Coalition of organizations supporting the unification of Moldova and Romania

Action 2012 (Acțiunea 2012), officially Unionist Platform Action 2012 (Platforma Unionistă Acțiunea 2012) or Civic Platform Action 2012 (Platforma Civică Acțiunea 2012), is a coalition of non-governmental organizations striving for the unification of Moldova and Romania operating in both Moldova and Romania. It was established on 17 April 2011, bringing together more than 30 unionist NGOs from Romania, Moldova, the United States and several other European countries. Action 2012 takes its name from the year 2012, which marked the 200th anniversary of the annexation of Bessarabia by the Russian Empire away from the Romanian principality of Moldavia. The coalition was founded by George Simion, then a Romanian activist who later became a politician.

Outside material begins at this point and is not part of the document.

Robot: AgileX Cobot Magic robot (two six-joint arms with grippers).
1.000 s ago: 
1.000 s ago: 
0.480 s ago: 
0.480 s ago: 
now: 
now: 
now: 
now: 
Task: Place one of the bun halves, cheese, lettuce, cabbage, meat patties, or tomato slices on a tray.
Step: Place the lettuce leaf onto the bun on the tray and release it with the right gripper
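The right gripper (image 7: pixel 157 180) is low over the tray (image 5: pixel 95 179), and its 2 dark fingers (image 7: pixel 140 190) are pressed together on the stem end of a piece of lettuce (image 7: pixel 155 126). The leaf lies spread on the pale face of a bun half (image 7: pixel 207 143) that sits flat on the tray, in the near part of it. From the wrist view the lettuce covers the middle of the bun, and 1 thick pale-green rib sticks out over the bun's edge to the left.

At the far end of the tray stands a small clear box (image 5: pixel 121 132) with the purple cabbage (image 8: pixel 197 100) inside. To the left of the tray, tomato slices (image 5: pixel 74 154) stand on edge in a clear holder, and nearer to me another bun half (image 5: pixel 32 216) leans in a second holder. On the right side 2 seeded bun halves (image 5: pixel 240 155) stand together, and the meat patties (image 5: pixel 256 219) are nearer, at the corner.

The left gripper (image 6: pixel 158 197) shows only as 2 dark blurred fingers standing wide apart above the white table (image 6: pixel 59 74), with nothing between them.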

Action 2012 has undertaken a large number of activities and initiatives to support the unification of Moldova and Romania. On 10 February 2015, by the initiative of Action 2012, the Friends of the Union Parliamentary Group (Grupul Parlamentar Prietenii Unirii) was created. This entity sought dialogue between parliamentarians of all Romanian parties to ensure the approval of projects between Moldova and Romania and in support of Romanian diaspora. As of 2017, over 100 members of the Chamber of Deputies and the Senate of Romania, which form the Parliament of Romania, were members of the group. Furthermore, in 2016, Action 2012 coordinated the project Know Your Country (Cunoaște-ți Țara), which aimed to take 100,000 Moldovans on trips to Romania in the summer and fall of that year. A similar project, Know Your Brothers (Cunoaște-ți frații), was established by Action 2012 in 2019. This program organized trips from Romania to Moldova. In 2018, Action 2012 was involved in the organization of the Centenary March, a march that intended to cover 1300 km starting in Alba Iulia in Romania on 1 July and ending in Chișinău in Moldova on 1 September.

Action 2012 also participated on the 2015–2016 protests in Moldova, organizing pro-unification rallies. During these protests, on 14 May 2015, Simion was expelled from Moldova and banned from entering the country for 5 years for "endangering national security" through his activities; the Romanian embassy in Chișinău asked the Moldovan authorities for explanations on this decision. His ban was lifted on 18 September, although he received another one in 2016 and two others in 2018.